How would I hash each message?

How would I know which node a message was sent to?

How would I schedule each item so that I can determine which message and from which node should be returned next?

I started reading about distributed hash tables and how projects like Apache Cassandra use some sort of consistent hashing to distribute data but then I thought, since the query won't supply a key I need to know where the next item is and just supply it... This lead into reading about peer to peer protocols and how they approach the synchronization problem across nodes.

So my question is, how would you approach a problem like the one described above, or is this too far fetched and is simply a stupid idea...?

Just an overview, pointers,different approaches, pitfalls and benefits of each. The technologies/concepts/design/theory that may be appropriate. Basically anything that could be of use in understanding how something like this may work.

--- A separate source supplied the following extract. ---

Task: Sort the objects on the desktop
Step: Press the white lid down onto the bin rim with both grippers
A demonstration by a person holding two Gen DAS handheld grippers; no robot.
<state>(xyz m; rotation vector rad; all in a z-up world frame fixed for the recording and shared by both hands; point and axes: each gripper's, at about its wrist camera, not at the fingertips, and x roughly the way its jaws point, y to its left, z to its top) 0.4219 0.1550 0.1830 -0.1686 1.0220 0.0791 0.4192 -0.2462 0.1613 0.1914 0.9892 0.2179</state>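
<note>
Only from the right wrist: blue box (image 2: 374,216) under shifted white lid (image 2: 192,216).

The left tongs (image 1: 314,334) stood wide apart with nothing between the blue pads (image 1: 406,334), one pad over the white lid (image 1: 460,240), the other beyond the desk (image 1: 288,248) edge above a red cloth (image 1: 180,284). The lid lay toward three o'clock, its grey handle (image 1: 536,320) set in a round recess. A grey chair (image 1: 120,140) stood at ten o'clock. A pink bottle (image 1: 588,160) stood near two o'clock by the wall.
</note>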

And if you're wondering, no I'm not intending to implement anything like this, its just popped into my head while reading (It happens, I get distracted by wild ideas when I read a good book).

UPDATE

Another interesting point that would become an issue is distributed deletes.I know systems like Cassandra have tackled this by implementing HintedHandoff,Read Repair and AntiEntropy and it seems to work work well but are there any other (viable and efficient) means of tackling this?

zcourts
  • 4,863
  • 6
  • 49
  • 74
  • I'm slightly overwhelmed, but I shall down a coffee and look again soon. Thank You Very Much – Caffeinated Oct 05 '11 at 19:53
  • 1
    How much duplication of work do you expect/are you willing to have? By that I mean that you schedule some work and two or more different computers start computing it. If you don't want any duplication, that would be hard to achieve. If you want to do something like that on a single computer, you have single work queue and even then you (usually) have to use locks. – svick Oct 05 '11 at 20:29
  • I think it'd be ideal if there's no fix limit on the replication. Being familiar with Apache Cassandra it has support for tunable replication factor, the replication idea was actually stemmed from that. But I'm just as interested in knowing the difficulties associated with having something like this over say just sticking a hard limit in and letting a message be replicated just once somewhere... – zcourts Oct 05 '11 at 20:39
  • I think you misunderstood me. The problem I was talking about is if you wanted *no* replication of the work done. I think doing that would be quite difficult on your decentralized setting. – svick Oct 05 '11 at 22:18
  • @svick: there are some reduction possibilities, see my answer below. – DaveFar Oct 05 '11 at 22:25
  • @svick Sorry, I did indeed misunderstand. I'm not sure, I think one approach could use a leader election algorithm as suggested by DaveBall where for example, the node that receives the write request has a better chance of becoming the leader unless it's under high load. The leader then co-ordinates the work on that message and for any other messages it was elected leader of. In doing so the only work other nodes need to do is store a copy of the message, knowing its elected leader. – zcourts Oct 06 '11 at 06:31
  • It may make sense for the leader to also update all replications (or the entire cluster depending on the partition algorithm which decides which nodes get a particular message) letting them know which other nodes have a copy in case the elected leader of a message is down when a read request is received the rest of the cluster also knows the other locations of the message within the cluster – zcourts Oct 06 '11 at 06:32

1 Answers1

4

Overview, as you wanted

There are some popular techniques for distributed algorithms, e.g. using clocks, waves or general purpose routing algorithms.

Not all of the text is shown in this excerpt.